Cassette n°1, face A

Par Céline Lamy



La Littérature jeunesse fleurit ! explose ? envahit en tout cas depuis quelques années les rayons interminables des librairies. Que de choix...On s'émerveille devant la quantité de livres pour enfants et ados ; on s'égare, on repart parfois, écœuré comme un bambin qui aurait englouti des tonnes de chocolat.
La littérature jeunesse est à l'image de l'édition actuelle : un " beaucoup " ( trop ? ) qui ne garantit aucunement la qualité. Une littérature qui, malgré certaines politiques éditoriales novatrices, exigeantes et intelligentes, a encore trop tendance à se cantonner à des valeurs sûres : récits policiers et histoires de sorcières remportent la palme respectivement chez les 10-12 ans et 6-8 ans. Bref, les bibliothèques rose et verte ont encore de beaux jours devant elle...

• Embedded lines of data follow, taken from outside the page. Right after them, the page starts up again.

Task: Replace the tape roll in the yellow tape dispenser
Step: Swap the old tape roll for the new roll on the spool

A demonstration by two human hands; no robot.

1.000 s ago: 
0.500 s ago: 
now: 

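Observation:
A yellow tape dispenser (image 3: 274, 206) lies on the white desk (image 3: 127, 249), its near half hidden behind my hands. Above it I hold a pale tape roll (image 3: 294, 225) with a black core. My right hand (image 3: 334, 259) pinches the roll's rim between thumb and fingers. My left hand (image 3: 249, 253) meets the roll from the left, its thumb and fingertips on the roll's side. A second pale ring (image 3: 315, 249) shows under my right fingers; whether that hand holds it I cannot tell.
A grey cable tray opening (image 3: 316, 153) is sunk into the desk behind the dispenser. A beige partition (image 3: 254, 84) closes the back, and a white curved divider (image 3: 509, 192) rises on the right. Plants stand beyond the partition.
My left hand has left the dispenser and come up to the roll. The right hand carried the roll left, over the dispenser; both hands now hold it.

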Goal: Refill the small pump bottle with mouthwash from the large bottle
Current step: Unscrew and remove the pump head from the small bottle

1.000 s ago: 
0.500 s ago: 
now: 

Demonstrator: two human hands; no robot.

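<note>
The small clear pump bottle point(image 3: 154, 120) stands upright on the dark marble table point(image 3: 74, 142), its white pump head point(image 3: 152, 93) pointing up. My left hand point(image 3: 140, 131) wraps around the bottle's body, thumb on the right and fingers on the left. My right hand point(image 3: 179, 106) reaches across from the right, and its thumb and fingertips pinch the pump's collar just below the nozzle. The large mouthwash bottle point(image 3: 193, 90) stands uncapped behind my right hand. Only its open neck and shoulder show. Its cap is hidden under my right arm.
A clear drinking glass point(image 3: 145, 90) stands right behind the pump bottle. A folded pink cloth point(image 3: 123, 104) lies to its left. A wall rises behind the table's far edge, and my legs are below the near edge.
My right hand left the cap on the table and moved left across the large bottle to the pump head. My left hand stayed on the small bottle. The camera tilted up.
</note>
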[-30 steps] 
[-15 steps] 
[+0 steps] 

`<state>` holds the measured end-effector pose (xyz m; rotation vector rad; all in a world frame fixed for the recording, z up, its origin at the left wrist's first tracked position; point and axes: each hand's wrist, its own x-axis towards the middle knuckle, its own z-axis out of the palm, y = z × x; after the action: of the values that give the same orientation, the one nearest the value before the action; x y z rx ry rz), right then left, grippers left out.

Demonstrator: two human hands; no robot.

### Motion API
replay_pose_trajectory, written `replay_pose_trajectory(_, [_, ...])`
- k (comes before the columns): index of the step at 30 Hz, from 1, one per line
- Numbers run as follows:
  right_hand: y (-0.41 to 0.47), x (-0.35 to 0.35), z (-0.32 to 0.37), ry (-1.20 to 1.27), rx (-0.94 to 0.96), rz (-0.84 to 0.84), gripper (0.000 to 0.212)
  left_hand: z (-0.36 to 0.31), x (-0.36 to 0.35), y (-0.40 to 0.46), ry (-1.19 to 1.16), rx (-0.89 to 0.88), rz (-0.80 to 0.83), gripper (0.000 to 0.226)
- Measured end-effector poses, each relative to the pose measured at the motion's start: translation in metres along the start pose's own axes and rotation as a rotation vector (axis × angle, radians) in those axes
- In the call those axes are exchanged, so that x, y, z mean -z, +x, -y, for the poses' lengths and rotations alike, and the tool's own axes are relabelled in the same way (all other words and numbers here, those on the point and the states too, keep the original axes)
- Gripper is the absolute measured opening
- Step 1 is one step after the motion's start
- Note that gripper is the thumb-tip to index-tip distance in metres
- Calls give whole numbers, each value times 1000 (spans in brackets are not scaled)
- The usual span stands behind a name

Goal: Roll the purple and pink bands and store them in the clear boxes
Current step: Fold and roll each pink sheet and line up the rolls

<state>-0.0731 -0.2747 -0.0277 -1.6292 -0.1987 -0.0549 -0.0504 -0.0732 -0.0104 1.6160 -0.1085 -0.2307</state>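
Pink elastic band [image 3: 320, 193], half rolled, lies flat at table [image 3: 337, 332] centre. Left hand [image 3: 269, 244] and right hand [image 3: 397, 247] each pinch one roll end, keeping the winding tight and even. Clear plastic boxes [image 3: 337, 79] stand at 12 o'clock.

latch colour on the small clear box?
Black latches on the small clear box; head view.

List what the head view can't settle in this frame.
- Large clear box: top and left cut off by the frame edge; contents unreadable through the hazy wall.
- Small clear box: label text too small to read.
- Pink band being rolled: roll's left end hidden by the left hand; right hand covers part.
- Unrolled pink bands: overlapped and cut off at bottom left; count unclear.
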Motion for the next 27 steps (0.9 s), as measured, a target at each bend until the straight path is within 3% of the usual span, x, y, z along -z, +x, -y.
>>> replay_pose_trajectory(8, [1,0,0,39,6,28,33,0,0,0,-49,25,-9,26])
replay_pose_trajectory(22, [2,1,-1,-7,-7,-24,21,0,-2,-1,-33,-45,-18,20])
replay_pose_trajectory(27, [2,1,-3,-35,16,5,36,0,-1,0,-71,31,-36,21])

Loin de cet univers, Alain Korkos nous propose Cassette n°1, face A, son "dernier-né". Parce qu'il ne cède en rien à la facilité, ce texte qui inaugure la nouvelle collection Tribal, lancée par Flammarion est difficilement racontable. Alors...

" Cher M.Korkos,
Assise presque confortablement sur une chaise, j'ai envie de faire comme votre personnage, la Bénédicte, la" bercée-trop-près-du-mur" ( comme elle se baptise elle-même), avec son mystérieux interlocuteur, monsieur Akira : vous parler. 
J'ai bien aimé cette façon de nous plonger dans l'intimité verbale de la Bénédicte, contrainte de s'enfermer dans les cabinets pour enregistrer ces cassettes, et dans ces quartiers parisiens, entre Sacré-Coeur, Paris populaire et rues pour touristes. Dès les premières lignes, on est emporté par le rythme " pédalesque "de la Béné qui zigzague sur son vieux triporteur rouge parmi la foule. Intrigué, on voudrait bien comprendre de quoi il retourne ; heureusement, la Béné est là avec son souffle dynamique, insolite, métaphorique pour nous emmener dans son sillage. Qui est-elle, au fait ? On ne sait pas trop. Quelques éléments de réponse ici et là, glissés de façon anodine comme pour dire qu'elle ne l'est pas. Un tonton qui tient un magasin pour touristes et une tata aux " cheveux paquet-de-vipères ".
En tout cas, elle est attachante, cette ado-là ! Une ou deux obsessions dans la tête : parler dans son magnétophone à M.Akira, guide japonais qui a perdu, un jour fatidique, son groupe de concitoyens dans la foule colorée de chez Tati. Et elle lui en raconte, des choses...Tous ces mots qu'elle dit, elle ne les donne qu'à lui, un presque inconnu tandis que, devant ce docteur à la blouse trop blanche, sa bouche demeure définitivement close. Elle remémore à M.Akira comment ils se sont lancés, tous les deux, à la recherche des ces touristes nippons. Dans une langue à la fois poétique et rigoureuse qui flirte avec l'air du temps - raccourcis, abréviations, expressions sans fin et néologismes , elle reconstitue sa propre quête, celle d'elle-même. Et toutes les photos ( les polas) qu'elle prend font écho à son leitmotiv : " je n'ai plus de corps " , comme pour rassembler ses " morceaux de vie éclatée ". Foldingue, la Bénédicte ? 
Perte du temps et de l'espace. Sa nostalgie mêlée d'ironie distanciée, son ton alerte cachent en vérité une gravité et une douleur à peine supportables. Et d'une grande beauté : " Ma poitrine vomissait ce hurlement rouge et noir, m' aspirée dans le néant , m'a dissoute dans une plainte sang et ombre. Atomisée à jamais, la Bénédicte."
Mais la loquacité de la bercée-trop-près-du-mur me gagne... Alors, je vous dis merci, M.Korkos et revenez quand vous voulez avec un livre aussi déconcertant et poétique."